> WORK ORDER
Every line in the data below from the one containing "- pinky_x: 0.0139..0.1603" down to the one containing "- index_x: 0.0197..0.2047", both included, must be retyped exactly; no other line is to appear.

[Opening SUPPLIED DATA section]

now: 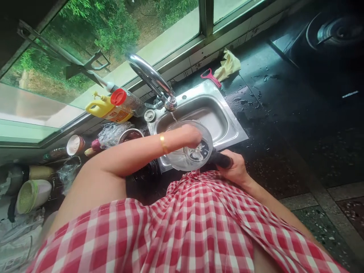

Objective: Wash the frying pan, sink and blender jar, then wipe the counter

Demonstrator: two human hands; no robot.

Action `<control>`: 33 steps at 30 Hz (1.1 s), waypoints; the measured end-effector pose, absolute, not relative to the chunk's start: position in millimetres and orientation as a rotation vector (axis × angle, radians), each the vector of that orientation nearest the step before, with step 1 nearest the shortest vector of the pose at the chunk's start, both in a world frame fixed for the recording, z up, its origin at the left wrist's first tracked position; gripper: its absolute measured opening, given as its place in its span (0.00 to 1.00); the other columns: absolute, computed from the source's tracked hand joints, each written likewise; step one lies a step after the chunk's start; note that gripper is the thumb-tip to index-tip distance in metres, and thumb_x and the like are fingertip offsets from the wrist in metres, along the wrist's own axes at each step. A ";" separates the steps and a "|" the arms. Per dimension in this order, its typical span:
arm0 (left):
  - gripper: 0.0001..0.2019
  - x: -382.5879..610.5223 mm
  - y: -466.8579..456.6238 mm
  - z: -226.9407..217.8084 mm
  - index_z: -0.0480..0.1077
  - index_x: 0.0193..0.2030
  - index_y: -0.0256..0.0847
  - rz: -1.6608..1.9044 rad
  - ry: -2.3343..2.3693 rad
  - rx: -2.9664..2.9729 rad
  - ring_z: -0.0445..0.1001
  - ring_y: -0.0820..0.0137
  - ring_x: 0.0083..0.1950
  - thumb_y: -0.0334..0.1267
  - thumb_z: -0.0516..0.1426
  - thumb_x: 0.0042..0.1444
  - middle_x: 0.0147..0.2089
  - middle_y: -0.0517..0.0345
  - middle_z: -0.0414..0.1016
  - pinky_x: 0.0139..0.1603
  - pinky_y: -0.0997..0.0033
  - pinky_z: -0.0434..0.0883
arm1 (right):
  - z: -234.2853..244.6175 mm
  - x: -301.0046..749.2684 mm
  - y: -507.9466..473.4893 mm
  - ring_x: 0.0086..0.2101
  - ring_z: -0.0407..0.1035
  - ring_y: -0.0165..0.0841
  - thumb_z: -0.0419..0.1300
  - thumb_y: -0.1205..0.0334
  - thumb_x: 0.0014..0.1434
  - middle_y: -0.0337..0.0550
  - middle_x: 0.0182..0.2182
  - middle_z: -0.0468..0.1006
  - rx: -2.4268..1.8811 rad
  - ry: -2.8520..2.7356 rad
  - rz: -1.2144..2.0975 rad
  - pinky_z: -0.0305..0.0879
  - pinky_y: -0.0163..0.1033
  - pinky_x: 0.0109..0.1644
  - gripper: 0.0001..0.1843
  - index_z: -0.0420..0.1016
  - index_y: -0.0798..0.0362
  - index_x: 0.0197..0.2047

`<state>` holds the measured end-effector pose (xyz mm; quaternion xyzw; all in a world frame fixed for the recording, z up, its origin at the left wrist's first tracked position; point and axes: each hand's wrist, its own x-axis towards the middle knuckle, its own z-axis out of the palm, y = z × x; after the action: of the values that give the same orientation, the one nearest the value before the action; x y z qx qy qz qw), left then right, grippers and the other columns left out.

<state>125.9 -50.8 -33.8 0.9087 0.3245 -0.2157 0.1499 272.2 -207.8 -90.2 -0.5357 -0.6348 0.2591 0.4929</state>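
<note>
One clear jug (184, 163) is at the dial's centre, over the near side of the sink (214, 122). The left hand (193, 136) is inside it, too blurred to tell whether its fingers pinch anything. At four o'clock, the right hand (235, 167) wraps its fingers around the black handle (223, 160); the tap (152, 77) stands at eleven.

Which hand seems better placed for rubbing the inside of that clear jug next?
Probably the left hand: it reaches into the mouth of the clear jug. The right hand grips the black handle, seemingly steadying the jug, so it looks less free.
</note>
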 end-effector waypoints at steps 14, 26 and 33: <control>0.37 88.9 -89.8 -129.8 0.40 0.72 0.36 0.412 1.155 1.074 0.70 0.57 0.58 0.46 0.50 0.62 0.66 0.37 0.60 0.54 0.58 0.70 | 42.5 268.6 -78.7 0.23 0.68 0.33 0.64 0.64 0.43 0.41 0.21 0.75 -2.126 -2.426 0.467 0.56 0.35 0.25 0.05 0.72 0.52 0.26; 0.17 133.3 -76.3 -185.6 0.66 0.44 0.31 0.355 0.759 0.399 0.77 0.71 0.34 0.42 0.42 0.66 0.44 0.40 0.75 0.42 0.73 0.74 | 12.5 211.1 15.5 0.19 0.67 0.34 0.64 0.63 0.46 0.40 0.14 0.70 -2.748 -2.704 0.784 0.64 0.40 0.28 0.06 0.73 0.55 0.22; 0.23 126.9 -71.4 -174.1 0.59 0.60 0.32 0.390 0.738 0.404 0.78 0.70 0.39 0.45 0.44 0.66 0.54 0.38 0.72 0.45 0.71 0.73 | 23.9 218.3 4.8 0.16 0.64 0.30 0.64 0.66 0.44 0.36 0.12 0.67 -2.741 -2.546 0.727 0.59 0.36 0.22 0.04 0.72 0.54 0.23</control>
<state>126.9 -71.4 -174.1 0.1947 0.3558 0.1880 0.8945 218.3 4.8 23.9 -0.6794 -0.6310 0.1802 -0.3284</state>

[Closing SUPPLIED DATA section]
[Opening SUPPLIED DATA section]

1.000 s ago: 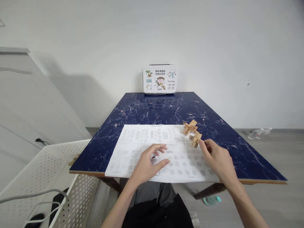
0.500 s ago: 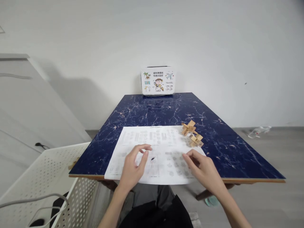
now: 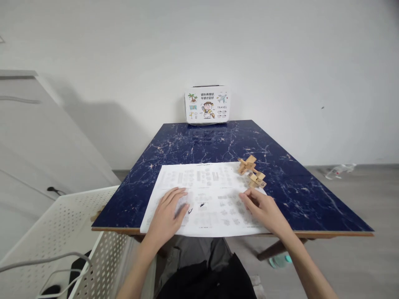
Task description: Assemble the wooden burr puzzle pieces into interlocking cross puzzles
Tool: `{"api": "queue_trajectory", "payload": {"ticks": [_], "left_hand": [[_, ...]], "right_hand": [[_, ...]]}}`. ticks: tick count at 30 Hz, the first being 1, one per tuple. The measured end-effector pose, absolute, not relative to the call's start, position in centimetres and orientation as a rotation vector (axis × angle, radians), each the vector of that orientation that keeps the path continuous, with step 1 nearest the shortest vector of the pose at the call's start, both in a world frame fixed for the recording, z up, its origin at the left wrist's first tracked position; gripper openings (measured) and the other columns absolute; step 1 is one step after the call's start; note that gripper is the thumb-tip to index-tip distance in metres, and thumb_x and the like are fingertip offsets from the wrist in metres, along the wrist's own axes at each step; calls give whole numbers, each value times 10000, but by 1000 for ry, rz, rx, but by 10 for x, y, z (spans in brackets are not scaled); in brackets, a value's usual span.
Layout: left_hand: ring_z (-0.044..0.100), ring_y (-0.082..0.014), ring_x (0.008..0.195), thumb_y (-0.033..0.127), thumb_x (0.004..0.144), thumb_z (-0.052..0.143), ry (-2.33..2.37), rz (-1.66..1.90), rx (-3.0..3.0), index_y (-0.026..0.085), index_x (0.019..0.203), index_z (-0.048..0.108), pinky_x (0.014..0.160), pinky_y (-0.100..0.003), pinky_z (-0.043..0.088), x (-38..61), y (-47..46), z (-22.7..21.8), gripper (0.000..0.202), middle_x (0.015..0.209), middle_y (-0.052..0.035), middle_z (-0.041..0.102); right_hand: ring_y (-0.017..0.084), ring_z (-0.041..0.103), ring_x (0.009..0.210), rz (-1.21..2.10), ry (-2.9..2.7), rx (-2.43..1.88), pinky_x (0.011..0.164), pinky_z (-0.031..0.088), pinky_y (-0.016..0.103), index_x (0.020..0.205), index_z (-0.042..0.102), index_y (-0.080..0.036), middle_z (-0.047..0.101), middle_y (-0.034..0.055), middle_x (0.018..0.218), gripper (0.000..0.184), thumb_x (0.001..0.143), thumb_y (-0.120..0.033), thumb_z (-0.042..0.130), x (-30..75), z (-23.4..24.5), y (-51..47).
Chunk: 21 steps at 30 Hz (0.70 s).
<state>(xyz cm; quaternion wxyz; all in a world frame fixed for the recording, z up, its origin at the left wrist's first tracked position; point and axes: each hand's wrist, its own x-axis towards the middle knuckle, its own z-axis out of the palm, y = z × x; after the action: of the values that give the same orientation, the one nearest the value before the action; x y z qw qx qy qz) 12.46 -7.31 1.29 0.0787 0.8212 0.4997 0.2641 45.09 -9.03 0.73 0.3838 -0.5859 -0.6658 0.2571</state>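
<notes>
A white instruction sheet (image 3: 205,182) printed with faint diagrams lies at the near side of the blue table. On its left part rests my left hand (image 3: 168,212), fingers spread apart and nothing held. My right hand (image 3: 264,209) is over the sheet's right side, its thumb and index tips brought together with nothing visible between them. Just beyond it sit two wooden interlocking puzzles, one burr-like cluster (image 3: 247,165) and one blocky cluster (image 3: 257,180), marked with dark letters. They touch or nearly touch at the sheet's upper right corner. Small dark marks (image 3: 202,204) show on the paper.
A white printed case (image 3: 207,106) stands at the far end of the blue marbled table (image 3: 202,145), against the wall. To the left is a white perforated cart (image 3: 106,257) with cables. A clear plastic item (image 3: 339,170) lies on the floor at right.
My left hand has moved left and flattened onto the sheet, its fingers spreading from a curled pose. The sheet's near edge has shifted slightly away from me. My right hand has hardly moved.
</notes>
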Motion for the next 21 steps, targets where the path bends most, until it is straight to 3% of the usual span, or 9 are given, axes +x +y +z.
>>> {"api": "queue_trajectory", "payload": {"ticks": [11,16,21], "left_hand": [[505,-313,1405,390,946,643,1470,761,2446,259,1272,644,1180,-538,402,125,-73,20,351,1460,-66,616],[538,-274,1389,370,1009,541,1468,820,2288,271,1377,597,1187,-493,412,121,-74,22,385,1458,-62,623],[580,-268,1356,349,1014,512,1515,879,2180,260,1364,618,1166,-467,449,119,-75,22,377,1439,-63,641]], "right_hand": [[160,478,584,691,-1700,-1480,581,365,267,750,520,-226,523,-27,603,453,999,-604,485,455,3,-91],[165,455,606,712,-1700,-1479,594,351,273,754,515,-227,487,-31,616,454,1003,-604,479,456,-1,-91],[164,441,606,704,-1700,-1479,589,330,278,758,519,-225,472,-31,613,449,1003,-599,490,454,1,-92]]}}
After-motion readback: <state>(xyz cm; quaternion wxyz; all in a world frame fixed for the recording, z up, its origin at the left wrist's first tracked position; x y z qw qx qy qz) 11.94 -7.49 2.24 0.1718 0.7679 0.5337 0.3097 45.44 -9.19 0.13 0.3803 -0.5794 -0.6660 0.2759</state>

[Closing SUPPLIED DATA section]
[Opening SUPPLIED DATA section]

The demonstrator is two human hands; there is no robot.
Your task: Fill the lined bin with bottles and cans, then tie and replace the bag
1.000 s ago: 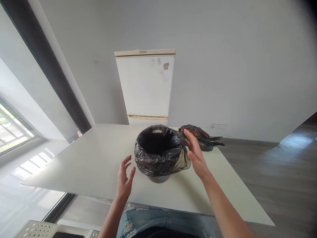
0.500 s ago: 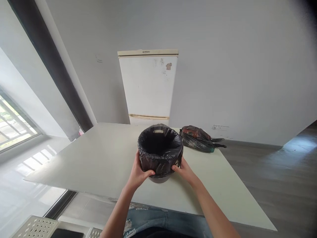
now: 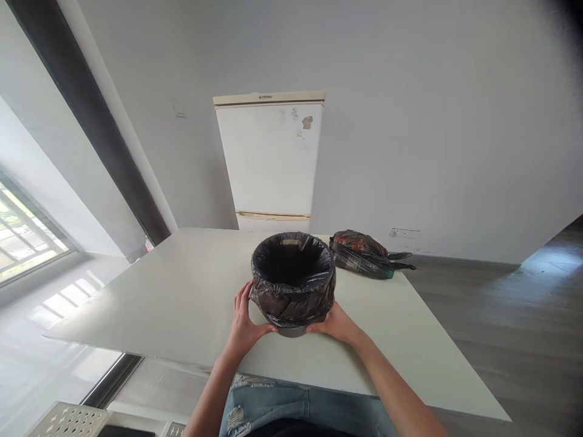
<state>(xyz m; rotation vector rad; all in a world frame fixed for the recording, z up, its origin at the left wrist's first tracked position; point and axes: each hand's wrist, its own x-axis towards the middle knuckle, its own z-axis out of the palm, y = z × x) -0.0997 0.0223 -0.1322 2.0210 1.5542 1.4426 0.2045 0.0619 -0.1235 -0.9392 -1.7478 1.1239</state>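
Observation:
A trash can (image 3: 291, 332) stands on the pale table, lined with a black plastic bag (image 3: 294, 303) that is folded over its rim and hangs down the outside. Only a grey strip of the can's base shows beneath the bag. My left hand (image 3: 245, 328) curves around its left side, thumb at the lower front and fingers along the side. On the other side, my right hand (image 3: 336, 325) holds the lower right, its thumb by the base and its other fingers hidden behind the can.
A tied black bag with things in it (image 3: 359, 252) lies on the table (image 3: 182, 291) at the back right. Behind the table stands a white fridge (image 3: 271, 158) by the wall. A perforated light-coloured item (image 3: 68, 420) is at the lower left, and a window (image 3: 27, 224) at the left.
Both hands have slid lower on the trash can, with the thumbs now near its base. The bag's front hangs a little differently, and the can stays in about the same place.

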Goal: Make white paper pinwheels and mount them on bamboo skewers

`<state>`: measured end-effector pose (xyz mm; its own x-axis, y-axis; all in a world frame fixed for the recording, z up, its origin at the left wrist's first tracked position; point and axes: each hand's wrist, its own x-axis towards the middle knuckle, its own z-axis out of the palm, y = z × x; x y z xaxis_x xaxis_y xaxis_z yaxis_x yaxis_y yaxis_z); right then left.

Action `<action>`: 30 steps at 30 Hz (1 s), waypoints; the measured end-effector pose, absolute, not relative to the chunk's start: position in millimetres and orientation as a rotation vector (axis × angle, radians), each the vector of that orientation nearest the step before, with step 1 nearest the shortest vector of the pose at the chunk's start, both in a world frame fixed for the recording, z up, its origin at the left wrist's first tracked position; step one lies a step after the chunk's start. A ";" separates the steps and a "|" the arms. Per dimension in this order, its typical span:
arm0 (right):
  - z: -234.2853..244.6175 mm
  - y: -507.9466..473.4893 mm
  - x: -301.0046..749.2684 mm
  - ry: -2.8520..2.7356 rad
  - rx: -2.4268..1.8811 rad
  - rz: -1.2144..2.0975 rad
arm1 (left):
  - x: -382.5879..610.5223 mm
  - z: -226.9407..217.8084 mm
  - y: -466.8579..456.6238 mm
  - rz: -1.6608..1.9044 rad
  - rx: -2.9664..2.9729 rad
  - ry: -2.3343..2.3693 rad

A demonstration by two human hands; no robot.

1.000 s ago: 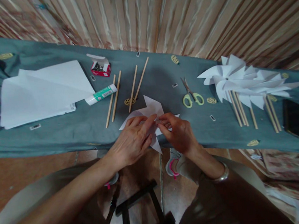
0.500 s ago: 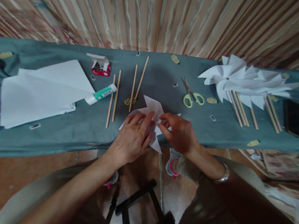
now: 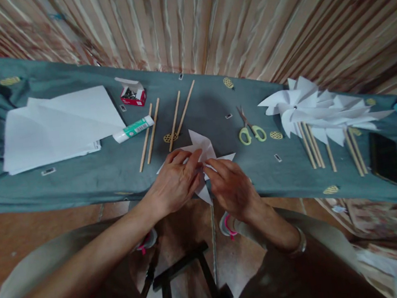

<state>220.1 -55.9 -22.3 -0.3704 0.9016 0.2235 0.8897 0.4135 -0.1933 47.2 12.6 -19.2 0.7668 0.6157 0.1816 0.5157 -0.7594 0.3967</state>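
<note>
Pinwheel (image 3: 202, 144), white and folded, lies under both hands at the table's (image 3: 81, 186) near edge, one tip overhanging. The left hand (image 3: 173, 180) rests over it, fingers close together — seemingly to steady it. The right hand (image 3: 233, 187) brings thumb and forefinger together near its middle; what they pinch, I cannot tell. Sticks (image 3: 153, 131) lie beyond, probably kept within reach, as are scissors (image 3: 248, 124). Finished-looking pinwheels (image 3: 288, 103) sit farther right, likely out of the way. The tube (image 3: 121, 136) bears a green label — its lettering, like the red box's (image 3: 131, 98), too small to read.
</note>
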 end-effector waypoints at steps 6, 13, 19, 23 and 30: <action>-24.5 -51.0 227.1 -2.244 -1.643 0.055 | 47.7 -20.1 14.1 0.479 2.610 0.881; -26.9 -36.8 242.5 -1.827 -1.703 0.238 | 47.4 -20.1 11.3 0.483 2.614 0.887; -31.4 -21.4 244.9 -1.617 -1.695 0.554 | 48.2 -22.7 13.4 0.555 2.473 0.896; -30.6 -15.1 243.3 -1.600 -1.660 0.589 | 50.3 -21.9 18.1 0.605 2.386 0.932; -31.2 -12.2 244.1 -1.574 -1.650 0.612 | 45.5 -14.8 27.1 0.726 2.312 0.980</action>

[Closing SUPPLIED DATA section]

> EXERCISE RESULT
  - pinky_x: 0.0139..0.1603
  - pinky_y: -0.0997..0.0033
  - pinky_z: -0.0434..0.0883
arm1 (right):
  - z: -234.2853..244.6175 mm
  - x: -301.0046..749.2684 mm
  - y: -507.9466..473.4893 mm
  - ring_x: 0.0086..0.2101
  - ring_z: -0.0407..0.1035
  - ring_y: -0.0165..0.0841
  - thumb_z: -0.0419..0.1300
  - thumb_y: -0.1205..0.0334
  - thumb_x: 0.0014..0.1434
  - middle_y: -0.0337..0.0550
  - middle_x: 0.0182..0.2182
  - middle_z: -0.0468..0.1006
  - rx: -2.4268..1.8811 rad
  - ry: -2.8520..2.7356 rad
  - rz: -1.2144..2.0975 rad
  - pinky_z: -0.0305..0.0879
  - pinky_y: -0.0163..0.1033
  - pinky_x: 0.0109..0.1644
  - gripper: 0.0001..0.1843
  - index_z: -0.0420..0.1016
  - index_y: -0.0798..0.0362
  - index_x: 0.0197..0.2047

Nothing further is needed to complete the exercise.